### Task prompt:
Go through the data that follows and restate each line exactly as it reads.

### Recorded information:
________________________

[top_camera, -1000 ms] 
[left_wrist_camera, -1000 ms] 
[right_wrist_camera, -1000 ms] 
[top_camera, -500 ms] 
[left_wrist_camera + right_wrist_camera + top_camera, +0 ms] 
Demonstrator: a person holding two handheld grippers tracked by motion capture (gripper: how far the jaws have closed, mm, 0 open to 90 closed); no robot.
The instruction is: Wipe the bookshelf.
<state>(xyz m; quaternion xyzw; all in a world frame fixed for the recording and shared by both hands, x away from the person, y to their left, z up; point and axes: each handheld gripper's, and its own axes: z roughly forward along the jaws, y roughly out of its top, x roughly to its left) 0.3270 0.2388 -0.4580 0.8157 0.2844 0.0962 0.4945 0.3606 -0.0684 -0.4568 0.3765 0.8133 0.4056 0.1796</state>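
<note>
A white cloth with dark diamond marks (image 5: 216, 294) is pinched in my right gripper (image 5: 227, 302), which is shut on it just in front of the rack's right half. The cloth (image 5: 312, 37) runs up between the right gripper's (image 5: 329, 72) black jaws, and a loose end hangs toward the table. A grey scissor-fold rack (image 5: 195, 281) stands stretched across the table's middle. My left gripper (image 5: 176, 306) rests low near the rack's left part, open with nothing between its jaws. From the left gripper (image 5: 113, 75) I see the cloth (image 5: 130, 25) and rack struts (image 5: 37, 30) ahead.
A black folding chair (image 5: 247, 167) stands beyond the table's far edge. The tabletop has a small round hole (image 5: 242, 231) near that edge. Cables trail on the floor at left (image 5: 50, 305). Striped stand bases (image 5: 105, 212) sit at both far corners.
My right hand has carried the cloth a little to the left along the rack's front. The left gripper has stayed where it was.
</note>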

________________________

### The completed task:
[top_camera, -1000 ms] 
[left_wrist_camera, -1000 ms] 
[right_wrist_camera, -1000 ms] 
[top_camera, -500 ms] 
[left_wrist_camera + right_wrist_camera + top_camera, +0 ms] 
Demonstrator: a person holding two handheld grippers tracked by motion capture (gripper: how far the jaws have closed, mm, 0 open to 90 closed); no robot.
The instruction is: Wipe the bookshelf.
<state>(xyz m; quaternion xyzw; all in a world frame fixed for the recording and shared by both hands, x away from the person, y to their left, z up; point and axes: each handheld gripper's, and its own axes: z roughly forward along the jaws, y roughly out of its top, x roughly to its left) 0.3270 0.2388 -0.4580 0.8157 0.2844 0.0962 0.4945 0.3606 -0.0684 -0.4568 0.3765 0.8133 0.4056 0.1796</state>
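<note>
A white cloth with dark diamond marks (image 5: 216, 294) is pinched in my right gripper (image 5: 227, 302), which is shut on it just in front of the rack's right half. The cloth (image 5: 312, 37) runs up between the right gripper's (image 5: 329, 72) black jaws, and a loose end hangs toward the table. A grey scissor-fold rack (image 5: 195, 281) stands stretched across the table's middle. My left gripper (image 5: 176, 306) rests low near the rack's left part, open with nothing between its jaws. From the left gripper (image 5: 113, 75) I see the cloth (image 5: 130, 25) and rack struts (image 5: 37, 30) ahead.
A black folding chair (image 5: 247, 167) stands beyond the table's far edge. The tabletop has a small round hole (image 5: 242, 231) near that edge. Cables trail on the floor at left (image 5: 50, 305). Striped stand bases (image 5: 105, 212) sit at both far corners.
My right hand has carried the cloth a little to the left along the rack's front. The left gripper has stayed where it was.
</note>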

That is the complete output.